Journal of Cellular Biochemistry | 2016
Irene Lopez-Vilchez; Maribel Diaz-Ricart; Ana M. Galan; Mercè Roqué; Carolina Caballo; Patricia Molina; James G. White; Gines Escolar
Platelets are important in hemostasis, but also detect particles and pathogens in the circulation. Phagocytic and endocytic activities of platelets are widely recognized; however, receptors and mechanisms involved remain poorly understood. We previously demonstrated that platelets internalize and store phospholipid microvesicles enriched in human tissue factor (TF+MVs) and that platelet‐associated TF enhances thrombus formation at sites of vascular damage.

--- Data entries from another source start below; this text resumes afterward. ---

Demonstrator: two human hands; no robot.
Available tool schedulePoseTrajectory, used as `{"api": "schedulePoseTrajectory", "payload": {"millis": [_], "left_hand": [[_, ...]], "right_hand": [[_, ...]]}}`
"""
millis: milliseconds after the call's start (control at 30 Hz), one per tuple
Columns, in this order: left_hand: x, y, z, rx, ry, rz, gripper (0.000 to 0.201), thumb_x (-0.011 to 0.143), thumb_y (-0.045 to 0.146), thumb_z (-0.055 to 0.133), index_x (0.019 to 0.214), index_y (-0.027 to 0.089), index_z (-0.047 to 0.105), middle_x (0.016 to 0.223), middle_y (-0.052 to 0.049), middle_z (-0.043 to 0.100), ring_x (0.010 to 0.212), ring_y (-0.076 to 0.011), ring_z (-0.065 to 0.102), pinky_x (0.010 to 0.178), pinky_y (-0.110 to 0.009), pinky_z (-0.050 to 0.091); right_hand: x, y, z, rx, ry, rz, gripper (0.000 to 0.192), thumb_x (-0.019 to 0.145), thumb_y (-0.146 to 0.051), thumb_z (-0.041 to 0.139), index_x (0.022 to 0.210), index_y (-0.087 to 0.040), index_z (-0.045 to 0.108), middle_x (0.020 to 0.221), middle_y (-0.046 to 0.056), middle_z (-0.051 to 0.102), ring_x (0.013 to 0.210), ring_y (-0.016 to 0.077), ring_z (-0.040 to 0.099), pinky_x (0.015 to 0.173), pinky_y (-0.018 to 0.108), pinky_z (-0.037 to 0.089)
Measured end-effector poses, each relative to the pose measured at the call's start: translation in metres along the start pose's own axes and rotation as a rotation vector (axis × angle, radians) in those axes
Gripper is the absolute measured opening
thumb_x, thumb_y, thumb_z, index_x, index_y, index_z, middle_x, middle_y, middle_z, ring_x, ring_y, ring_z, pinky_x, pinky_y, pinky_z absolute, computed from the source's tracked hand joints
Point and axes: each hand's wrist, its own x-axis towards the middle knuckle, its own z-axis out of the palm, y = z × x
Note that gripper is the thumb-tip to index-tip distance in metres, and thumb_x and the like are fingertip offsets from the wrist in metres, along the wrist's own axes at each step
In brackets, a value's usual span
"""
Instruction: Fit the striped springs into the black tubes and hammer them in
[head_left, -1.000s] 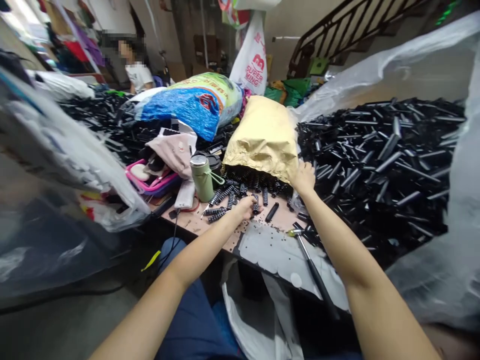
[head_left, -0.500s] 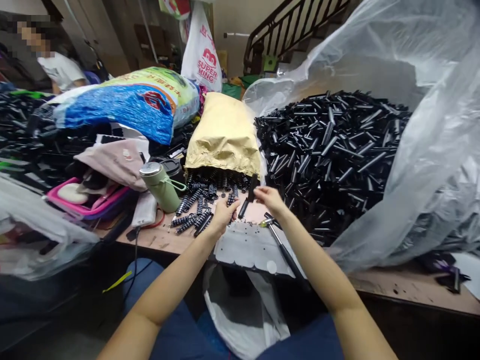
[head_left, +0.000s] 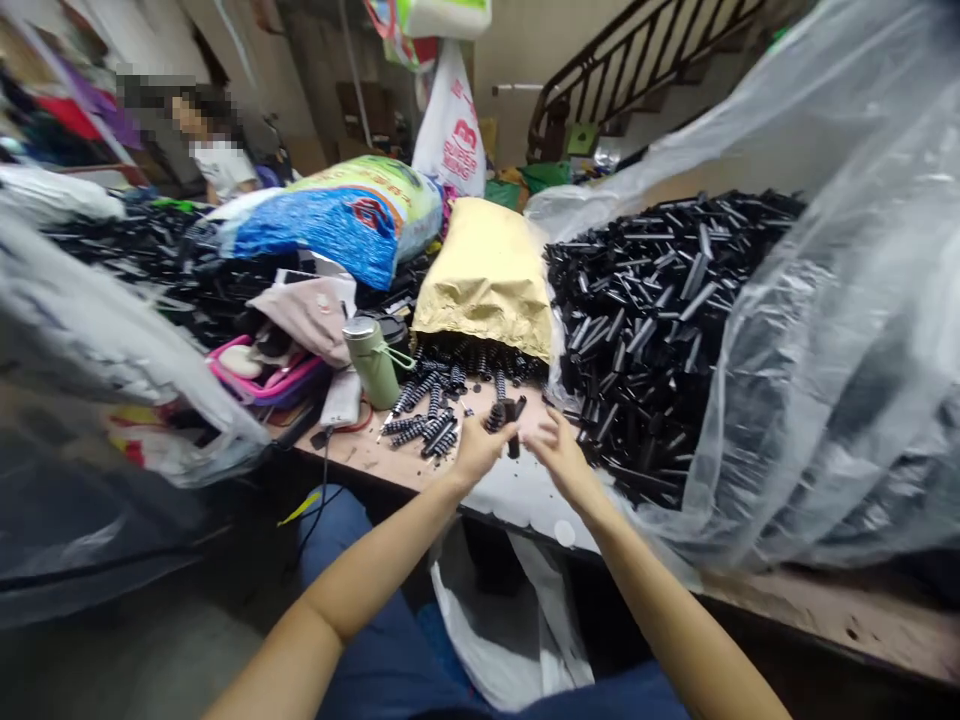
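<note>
My left hand (head_left: 480, 448) is closed around a dark ribbed cylinder (head_left: 496, 416), above the near edge of the table. Against it, at the fingertips, is a smooth black plastic piece (head_left: 514, 444); how the two join cannot be made out. My right hand (head_left: 561, 458) is just to the right, fingers apart and nothing visible in them. Left of my hands lies a loose heap of black-and-white ribbed cylinders (head_left: 435, 405). More of them spill from the mouth of a yellow sack (head_left: 484, 270). A pale sheet (head_left: 510, 495) covers the table edge under my hands.
A large pile of black plastic pieces (head_left: 645, 310) fills the right side, edged by clear plastic sheeting (head_left: 817, 400). To the left stand a green flask (head_left: 373, 365), a white power bank (head_left: 342, 398) and a pink basket (head_left: 259, 392). A person (head_left: 221, 165) is in the background.
My left hand has moved right and now holds the ribbed cylinder with the black piece. My right hand, earlier holding a flat black piece, has opened. The view has swung left.
</note>
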Motion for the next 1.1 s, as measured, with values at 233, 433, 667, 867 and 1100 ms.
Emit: {"api": "schedulePoseTrajectory", "payload": {"millis": [233, 433, 667, 867, 1100], "left_hand": [[-0.020, -0.027, 0.017, 0.409, -0.211, 0.405, 0.020, 0.089, 0.032, 0.052, 0.098, 0.020, 0.066, 0.093, -0.008, 0.068, 0.088, -0.0212, 0.064, 0.080, -0.032, 0.048], [-0.023, -0.073, 0.014, 0.814, -0.263, 0.232, 0.038, 0.088, 0.025, 0.054, 0.124, 0.015, 0.049, 0.114, -0.015, 0.061, 0.109, -0.0282, 0.056, 0.093, -0.043, 0.045], [-0.047, -0.095, -0.003, 0.651, -0.121, 0.274, 0.031, 0.083, 0.023, 0.062, 0.114, 0.018, 0.057, 0.103, -0.010, 0.063, 0.100, -0.0246, 0.058, 0.090, -0.040, 0.047], [-0.027, -0.070, -0.016, 0.197, -0.024, 0.193, 0.026, 0.076, 0.037, 0.073, 0.090, 0.017, 0.064, 0.090, -0.006, 0.065, 0.085, -0.0190, 0.060, 0.080, -0.031, 0.049], [-0.015, -0.060, 0.020, -0.284, -0.100, -0.118, 0.036, 0.094, 0.047, 0.041, 0.115, 0.019, 0.048, 0.069, 0.003, 0.052, 0.058, -0.0099, 0.052, 0.057, -0.022, 0.045]], "right_hand": [[-0.002, 0.018, 0.017, 0.453, -0.188, 0.269, 0.050, 0.075, -0.069, 0.052, 0.089, -0.021, 0.056, 0.089, 0.010, 0.068, 0.085, 0.0245, 0.068, 0.075, 0.037, 0.056], [0.001, 0.068, 0.000, -0.387, 0.140, 0.019, 0.082, 0.046, -0.066, 0.077, 0.110, -0.019, 0.055, 0.115, 0.014, 0.059, 0.110, 0.0350, 0.057, 0.095, 0.049, 0.047], [-0.017, 0.134, -0.008, -0.930, 0.212, -0.251, 0.105, 0.049, -0.064, 0.077, 0.131, -0.007, 0.042, 0.125, 0.025, 0.049, 0.122, 0.0443, 0.045, 0.103, 0.053, 0.037], [-0.019, 0.136, -0.012, -1.012, 0.088, -0.236, 0.100, 0.060, -0.062, 0.071, 0.137, -0.010, 0.035, 0.135, 0.024, 0.043, 0.127, 0.0431, 0.041, 0.104, 0.053, 0.035], [-0.030, 0.118, -0.014, -0.790, 0.074, -0.269, 0.109, 0.058, -0.060, 0.076, 0.143, -0.015, 0.026, 0.138, 0.021, 0.039, 0.131, 0.0378, 0.039, 0.106, 0.053, 0.037]]}}
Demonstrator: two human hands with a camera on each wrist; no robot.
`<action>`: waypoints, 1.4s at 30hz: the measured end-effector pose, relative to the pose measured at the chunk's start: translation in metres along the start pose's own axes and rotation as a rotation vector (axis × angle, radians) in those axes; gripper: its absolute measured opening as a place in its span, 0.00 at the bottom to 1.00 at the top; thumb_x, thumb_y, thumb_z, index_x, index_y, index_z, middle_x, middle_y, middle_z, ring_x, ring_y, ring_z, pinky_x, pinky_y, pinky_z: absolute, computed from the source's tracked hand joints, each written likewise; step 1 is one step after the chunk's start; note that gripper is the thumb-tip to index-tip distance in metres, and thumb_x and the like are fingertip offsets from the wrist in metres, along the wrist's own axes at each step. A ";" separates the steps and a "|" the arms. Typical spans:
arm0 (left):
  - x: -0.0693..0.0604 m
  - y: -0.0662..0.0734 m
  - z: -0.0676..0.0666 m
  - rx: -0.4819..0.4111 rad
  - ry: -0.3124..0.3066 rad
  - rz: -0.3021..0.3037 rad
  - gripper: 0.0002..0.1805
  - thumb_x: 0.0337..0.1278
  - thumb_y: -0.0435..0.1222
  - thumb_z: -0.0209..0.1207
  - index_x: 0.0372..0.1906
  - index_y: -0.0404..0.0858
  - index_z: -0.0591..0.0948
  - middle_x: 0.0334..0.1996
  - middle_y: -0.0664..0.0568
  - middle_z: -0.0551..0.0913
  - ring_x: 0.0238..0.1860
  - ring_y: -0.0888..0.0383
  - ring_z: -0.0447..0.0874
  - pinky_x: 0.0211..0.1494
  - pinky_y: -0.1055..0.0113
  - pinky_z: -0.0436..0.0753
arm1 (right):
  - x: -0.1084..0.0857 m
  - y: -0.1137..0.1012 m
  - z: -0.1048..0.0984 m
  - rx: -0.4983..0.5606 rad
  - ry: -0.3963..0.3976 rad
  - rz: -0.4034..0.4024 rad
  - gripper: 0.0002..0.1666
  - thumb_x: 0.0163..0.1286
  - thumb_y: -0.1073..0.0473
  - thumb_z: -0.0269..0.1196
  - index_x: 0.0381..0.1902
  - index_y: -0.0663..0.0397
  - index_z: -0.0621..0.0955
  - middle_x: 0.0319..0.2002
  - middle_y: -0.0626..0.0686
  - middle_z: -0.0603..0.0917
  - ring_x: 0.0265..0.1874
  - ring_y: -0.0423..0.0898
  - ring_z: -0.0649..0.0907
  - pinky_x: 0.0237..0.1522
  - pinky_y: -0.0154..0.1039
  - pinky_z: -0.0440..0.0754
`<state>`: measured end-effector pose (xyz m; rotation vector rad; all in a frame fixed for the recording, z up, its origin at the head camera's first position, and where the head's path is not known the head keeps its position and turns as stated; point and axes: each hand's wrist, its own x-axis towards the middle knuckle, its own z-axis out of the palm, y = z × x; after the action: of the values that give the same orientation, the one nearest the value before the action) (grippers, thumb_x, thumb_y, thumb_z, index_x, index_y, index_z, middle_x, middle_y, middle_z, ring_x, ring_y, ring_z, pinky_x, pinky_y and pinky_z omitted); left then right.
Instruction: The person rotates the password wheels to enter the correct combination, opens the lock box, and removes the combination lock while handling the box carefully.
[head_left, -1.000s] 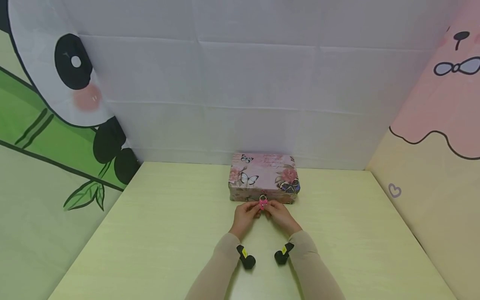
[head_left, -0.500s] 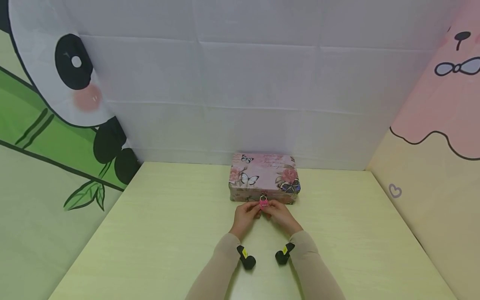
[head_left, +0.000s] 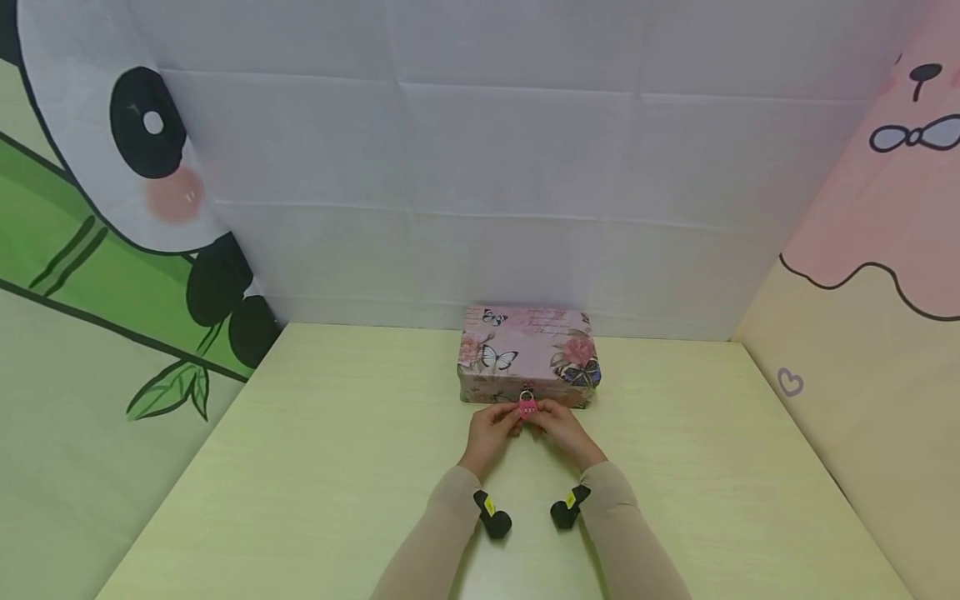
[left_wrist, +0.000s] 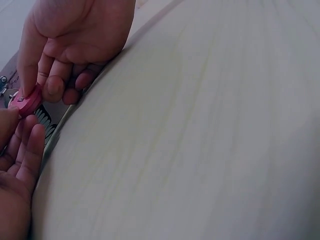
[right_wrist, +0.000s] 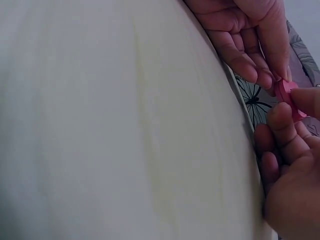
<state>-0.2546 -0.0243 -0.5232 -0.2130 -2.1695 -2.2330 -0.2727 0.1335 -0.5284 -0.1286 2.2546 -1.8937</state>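
Observation:
A pink combination padlock (head_left: 528, 409) hangs by its metal shackle at the latch on the front of a pink box (head_left: 528, 342) with flowers and butterflies. My left hand (head_left: 491, 433) pinches the padlock's left side, and my right hand (head_left: 566, 433) pinches its right side. In the left wrist view, a thumb and fingers from each hand meet on the padlock (left_wrist: 29, 101). From the right wrist, the padlock (right_wrist: 285, 92) shows between the fingertips, which partly cover it. Too small to read are the digits on its dials.
The box stands at the back of a pale yellow table (head_left: 337, 467), near the white cloth backdrop (head_left: 510, 167). Cartoon-printed side walls border the table left and right. A small black device is strapped to each wrist, over beige sleeves.
The padlock has turned slightly between my fingers, so its front with the row of dials shows more plainly. Both hands stay almost where they were, and the box has not moved.

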 end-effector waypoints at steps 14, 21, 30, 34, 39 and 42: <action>-0.002 0.005 0.001 0.015 0.005 0.009 0.10 0.67 0.23 0.57 0.45 0.16 0.80 0.36 0.26 0.84 0.31 0.47 0.85 0.36 0.67 0.87 | 0.001 0.003 0.000 0.013 -0.007 -0.020 0.10 0.76 0.62 0.57 0.38 0.67 0.77 0.25 0.51 0.74 0.29 0.46 0.72 0.36 0.36 0.69; -0.001 0.003 0.002 0.005 0.016 0.014 0.10 0.66 0.22 0.57 0.44 0.15 0.80 0.36 0.30 0.85 0.32 0.48 0.86 0.36 0.67 0.88 | 0.002 0.003 0.001 -0.021 0.000 -0.020 0.11 0.75 0.61 0.58 0.36 0.66 0.77 0.23 0.50 0.74 0.28 0.45 0.72 0.36 0.37 0.68; 0.000 0.000 0.002 -0.010 0.013 0.013 0.10 0.66 0.22 0.57 0.44 0.15 0.80 0.35 0.29 0.85 0.31 0.51 0.85 0.36 0.68 0.87 | 0.001 0.002 0.001 -0.055 0.029 -0.041 0.13 0.76 0.61 0.56 0.30 0.61 0.75 0.21 0.49 0.73 0.27 0.45 0.72 0.36 0.37 0.68; 0.000 0.000 0.002 -0.013 0.013 0.006 0.10 0.66 0.23 0.57 0.45 0.15 0.80 0.36 0.30 0.85 0.31 0.52 0.85 0.36 0.68 0.87 | 0.002 0.004 0.002 -0.057 0.039 -0.043 0.14 0.76 0.61 0.56 0.28 0.60 0.75 0.21 0.50 0.73 0.27 0.45 0.72 0.36 0.37 0.67; 0.000 0.000 0.002 -0.013 0.012 0.007 0.10 0.66 0.22 0.57 0.45 0.16 0.80 0.36 0.30 0.85 0.31 0.51 0.85 0.36 0.67 0.88 | -0.004 -0.008 0.003 -0.063 0.041 -0.041 0.16 0.76 0.62 0.56 0.29 0.67 0.74 0.21 0.55 0.74 0.28 0.48 0.72 0.36 0.37 0.67; 0.000 -0.001 0.002 -0.012 0.012 0.005 0.10 0.66 0.22 0.57 0.45 0.16 0.80 0.36 0.30 0.85 0.31 0.51 0.85 0.36 0.67 0.88 | -0.003 -0.009 0.003 -0.073 0.039 -0.031 0.15 0.76 0.63 0.55 0.29 0.67 0.74 0.21 0.55 0.73 0.27 0.48 0.72 0.36 0.38 0.67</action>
<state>-0.2550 -0.0225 -0.5237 -0.2048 -2.1475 -2.2390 -0.2697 0.1293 -0.5201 -0.1398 2.3622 -1.8448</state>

Here, we investigate the mechanisms implied in the interactions of TF+MVs with platelets and the effects of specific inhibitory strategies. Aggregometry and electron microscopy were used to assess platelet activation and TF+MVs uptake. Cytoskeletal assembly and activation of phosphoinositide 3‐kinase (PI3K) and RhoA were analyzed by western blot and ELISA. Exposure of platelets to TF+MVs caused reversible platelet aggregation, actin polymerization and association of contractile proteins to the cytoskeleton being maximal at 1u2009min. The same kinetics were observed for activation of PI3K and translocation of RhoA to the cytoskeleton. Inhibitory strategies to block glycoprotein IIb‐IIIa (GPIIb‐IIIa), scavenger receptor CD36, serotonin transporter (SERT) and PI3K, fully prevented platelet aggregation by TF+MVs. Ultrastructural techniques revealed that uptake of TF+MVs was efficiently prevented by anti‐CD36 and SERT inhibitor, but only moderately interfered by GPIIb‐IIIa blockade. We conclude that internalization of TF+MVs by platelets occurs independently of receptors related to their main hemostatic function (GPIIb‐IIIa), involves the scavenger receptor CD36, SERT and engages PI3‐Kinase activation and cytoskeletal assembly. CD36 and SERT appear as potential therapeutic targets to interfere with the association of TF+MVs with platelets and possibly downregulate their prothrombotic phenotype. J. Cell. Biochem. 117: 448–457, 2016.